Given their unique appearance and texture, one can't help but wonder who was brave enough to try oysters for dinner. The truth is that oysters, also known as bivalve mollusks, have been a part of the human diet and adored for their pearls for thousands of years. Scientists even found evidence of humans eating shellfish an estimated 164,000 years ago. They're a great source of protein and contain several key nutrients like calcium, iron, vitamin D, and iodine. Today, dining on oysters is considered a luxury experience. Yet, beyond being lavish meals and pearl jewelry collections, oysters have the potential to play a much bigger role in sustainable agriculture.

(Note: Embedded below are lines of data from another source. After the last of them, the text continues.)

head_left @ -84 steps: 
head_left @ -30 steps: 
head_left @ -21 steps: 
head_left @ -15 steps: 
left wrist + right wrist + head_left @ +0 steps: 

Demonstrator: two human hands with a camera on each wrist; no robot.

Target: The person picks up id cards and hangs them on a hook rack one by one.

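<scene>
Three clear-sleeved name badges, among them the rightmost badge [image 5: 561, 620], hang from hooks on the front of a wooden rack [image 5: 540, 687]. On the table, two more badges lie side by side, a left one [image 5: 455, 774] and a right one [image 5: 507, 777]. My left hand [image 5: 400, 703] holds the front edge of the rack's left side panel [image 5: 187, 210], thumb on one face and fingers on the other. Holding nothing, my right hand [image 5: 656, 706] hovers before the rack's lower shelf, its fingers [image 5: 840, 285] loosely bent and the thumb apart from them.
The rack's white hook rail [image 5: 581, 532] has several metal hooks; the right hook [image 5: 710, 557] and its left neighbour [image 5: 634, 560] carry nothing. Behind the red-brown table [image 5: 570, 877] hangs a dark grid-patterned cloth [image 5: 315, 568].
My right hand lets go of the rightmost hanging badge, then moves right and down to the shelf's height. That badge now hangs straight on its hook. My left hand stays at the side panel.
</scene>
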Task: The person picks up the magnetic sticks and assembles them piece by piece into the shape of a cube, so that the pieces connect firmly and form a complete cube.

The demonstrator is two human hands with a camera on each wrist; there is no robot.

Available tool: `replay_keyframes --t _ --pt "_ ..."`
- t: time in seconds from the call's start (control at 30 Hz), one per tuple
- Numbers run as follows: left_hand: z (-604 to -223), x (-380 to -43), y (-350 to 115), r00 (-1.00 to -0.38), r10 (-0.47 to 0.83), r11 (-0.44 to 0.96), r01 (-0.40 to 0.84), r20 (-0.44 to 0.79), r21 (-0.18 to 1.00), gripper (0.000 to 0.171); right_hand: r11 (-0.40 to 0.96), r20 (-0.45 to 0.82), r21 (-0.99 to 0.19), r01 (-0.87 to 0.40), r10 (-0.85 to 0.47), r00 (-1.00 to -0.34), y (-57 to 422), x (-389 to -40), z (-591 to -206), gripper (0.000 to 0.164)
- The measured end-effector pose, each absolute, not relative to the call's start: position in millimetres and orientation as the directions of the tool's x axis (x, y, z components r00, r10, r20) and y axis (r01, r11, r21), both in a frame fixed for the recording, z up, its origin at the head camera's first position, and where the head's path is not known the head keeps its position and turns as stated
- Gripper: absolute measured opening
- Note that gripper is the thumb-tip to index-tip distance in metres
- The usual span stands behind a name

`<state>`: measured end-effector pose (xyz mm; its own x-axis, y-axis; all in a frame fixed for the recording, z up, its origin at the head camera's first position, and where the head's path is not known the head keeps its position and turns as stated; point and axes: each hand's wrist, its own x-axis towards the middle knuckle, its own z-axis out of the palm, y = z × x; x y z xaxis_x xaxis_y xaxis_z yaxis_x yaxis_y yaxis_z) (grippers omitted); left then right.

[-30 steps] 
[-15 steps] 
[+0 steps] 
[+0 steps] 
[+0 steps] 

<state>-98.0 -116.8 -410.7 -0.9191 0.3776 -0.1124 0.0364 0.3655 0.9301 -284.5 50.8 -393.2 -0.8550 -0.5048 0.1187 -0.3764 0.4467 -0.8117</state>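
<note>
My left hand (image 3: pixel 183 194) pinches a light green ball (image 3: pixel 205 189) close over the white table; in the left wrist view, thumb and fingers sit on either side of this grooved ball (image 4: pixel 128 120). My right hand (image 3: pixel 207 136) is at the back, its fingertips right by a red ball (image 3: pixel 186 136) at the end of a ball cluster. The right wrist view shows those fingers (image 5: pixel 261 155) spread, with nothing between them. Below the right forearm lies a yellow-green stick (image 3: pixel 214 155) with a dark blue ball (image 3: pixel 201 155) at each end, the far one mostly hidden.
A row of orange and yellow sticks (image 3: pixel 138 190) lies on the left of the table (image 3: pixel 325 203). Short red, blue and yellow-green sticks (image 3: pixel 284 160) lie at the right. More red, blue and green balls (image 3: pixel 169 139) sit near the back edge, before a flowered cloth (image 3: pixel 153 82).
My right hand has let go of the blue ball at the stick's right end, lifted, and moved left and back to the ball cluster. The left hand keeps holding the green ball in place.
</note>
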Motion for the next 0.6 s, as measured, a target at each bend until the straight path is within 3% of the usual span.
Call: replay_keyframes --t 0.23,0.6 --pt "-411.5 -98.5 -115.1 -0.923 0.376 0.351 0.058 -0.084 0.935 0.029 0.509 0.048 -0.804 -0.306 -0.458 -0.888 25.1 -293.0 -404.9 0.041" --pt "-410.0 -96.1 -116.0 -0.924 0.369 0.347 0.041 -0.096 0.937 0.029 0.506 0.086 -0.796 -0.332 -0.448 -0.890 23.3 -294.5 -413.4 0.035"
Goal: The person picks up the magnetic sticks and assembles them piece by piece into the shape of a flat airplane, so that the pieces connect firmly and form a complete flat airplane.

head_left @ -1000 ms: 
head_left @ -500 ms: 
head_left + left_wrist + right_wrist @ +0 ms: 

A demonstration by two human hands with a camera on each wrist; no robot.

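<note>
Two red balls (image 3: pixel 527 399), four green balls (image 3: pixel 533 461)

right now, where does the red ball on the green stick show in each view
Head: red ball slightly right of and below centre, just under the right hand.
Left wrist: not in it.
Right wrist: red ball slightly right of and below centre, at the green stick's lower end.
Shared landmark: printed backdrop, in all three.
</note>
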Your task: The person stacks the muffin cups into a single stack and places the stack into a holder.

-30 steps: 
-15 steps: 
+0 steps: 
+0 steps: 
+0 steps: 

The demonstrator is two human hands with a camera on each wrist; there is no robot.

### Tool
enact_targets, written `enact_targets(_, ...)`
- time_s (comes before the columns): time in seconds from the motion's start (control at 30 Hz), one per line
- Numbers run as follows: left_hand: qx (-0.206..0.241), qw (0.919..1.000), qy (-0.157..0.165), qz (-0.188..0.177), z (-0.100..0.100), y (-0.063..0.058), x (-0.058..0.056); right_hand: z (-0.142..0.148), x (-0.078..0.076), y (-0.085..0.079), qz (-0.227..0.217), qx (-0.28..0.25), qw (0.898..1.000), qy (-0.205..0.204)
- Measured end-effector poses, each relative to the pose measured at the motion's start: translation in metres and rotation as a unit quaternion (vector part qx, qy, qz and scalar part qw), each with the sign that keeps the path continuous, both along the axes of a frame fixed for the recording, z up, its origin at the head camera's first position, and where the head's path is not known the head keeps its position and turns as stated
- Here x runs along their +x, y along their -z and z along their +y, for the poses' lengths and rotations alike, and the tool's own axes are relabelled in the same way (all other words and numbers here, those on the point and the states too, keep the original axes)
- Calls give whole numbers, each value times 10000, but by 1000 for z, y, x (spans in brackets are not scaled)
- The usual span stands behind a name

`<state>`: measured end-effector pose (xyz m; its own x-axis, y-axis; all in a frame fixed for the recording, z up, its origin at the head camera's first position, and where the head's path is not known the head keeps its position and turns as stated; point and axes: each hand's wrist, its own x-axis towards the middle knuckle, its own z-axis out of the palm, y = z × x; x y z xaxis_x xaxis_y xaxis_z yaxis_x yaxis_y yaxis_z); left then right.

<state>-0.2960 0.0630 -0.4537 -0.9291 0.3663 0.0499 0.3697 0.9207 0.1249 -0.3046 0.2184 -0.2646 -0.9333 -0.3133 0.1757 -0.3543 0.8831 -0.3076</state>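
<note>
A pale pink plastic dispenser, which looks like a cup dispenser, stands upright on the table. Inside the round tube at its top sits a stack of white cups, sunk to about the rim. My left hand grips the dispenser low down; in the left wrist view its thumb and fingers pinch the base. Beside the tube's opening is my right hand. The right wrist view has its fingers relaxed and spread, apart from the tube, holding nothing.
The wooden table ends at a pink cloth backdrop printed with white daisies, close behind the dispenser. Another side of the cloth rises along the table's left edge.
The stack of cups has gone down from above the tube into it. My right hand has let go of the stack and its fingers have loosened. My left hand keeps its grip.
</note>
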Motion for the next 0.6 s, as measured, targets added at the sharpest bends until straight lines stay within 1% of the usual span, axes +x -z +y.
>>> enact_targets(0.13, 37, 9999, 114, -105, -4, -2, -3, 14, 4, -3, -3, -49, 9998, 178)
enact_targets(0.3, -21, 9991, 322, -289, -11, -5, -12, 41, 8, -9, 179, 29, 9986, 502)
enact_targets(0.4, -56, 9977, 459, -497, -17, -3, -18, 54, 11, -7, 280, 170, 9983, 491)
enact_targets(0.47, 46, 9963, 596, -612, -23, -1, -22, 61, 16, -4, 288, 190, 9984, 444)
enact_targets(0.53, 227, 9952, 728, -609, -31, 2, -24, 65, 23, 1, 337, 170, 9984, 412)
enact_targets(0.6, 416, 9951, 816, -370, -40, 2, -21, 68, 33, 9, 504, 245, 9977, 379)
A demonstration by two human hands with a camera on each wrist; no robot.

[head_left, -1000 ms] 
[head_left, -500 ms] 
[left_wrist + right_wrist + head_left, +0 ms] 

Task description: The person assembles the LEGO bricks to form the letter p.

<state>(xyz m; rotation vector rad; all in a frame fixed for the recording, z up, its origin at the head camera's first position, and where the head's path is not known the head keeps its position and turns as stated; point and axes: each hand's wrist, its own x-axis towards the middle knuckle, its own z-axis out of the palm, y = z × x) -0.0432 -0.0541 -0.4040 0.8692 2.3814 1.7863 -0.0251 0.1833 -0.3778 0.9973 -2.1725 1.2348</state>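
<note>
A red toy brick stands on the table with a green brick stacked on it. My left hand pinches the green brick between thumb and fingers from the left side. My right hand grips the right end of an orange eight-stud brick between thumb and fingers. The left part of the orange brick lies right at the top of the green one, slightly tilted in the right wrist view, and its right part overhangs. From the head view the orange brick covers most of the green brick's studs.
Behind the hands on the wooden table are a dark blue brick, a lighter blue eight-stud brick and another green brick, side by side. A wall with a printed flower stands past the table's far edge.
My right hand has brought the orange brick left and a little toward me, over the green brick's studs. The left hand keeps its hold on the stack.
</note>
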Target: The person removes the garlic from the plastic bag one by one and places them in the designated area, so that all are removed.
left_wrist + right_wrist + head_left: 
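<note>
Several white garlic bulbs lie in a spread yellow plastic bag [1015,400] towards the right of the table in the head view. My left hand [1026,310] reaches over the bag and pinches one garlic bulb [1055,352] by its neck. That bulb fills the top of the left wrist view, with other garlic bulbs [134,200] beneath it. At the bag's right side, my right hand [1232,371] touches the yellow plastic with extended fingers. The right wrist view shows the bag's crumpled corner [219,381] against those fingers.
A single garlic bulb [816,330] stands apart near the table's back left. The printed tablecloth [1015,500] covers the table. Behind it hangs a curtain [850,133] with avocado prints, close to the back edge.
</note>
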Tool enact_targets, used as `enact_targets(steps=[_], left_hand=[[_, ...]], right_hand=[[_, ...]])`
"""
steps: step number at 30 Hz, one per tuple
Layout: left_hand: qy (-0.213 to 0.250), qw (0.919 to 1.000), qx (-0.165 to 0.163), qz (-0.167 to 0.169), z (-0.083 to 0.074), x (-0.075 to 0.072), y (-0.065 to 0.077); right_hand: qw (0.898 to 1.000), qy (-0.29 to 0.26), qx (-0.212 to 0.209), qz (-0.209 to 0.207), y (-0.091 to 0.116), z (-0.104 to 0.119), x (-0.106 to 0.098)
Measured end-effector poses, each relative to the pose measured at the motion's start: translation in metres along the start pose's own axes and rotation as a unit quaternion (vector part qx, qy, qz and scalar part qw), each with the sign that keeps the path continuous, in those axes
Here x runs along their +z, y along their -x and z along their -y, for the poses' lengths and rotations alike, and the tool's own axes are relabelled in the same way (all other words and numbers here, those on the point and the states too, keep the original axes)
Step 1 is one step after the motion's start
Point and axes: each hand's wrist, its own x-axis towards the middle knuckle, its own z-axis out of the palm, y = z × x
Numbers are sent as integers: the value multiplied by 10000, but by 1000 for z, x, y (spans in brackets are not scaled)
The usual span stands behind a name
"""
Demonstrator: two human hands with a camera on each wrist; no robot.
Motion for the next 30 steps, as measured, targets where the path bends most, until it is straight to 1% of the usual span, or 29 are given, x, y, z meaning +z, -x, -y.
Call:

Belonging to the Ostreida order, oysters can be found in all four oceans where waters are temperate and warm. Because soft and sandy floors leave them susceptible to being buried, oysters thrive in habitats with hard floors. Within the Ostreida order, there are true oysters and pearl oysters. True oysters are those we tend to find on our dinner plates, while pearl oysters are those that we harvest for pearls. Although all oysters have the ability to create pearls, not all of them create the durable, long-lasting gems we find strung together as necklaces. True oysters can be found all over the world, but within the United States, there are five species that are harvested. Crassostrea Virginicas, or Atlantic Oysters, make up 85% of the harvested oysters in the U.S. They include Blue Point, Wellfleet, Malpeque, and Beausoleil oysters which all live in some parts of the Atlantic Ocean. Across the country, we have three different species. Kumamoto Oysters are found both on the west coast and in Japan. Their sharp and pointy shells are similar to Pacific Oysters, also called Crassostrea Gigas. Pacific Oysters are smaller but are the most cultivated oyster in the world. Within this category includes the Totten Inlet and Fanny Bay oysters. Also on the west coast are Olympia Oysters, which are the size of a quarter and are the only oysters native to the west coast.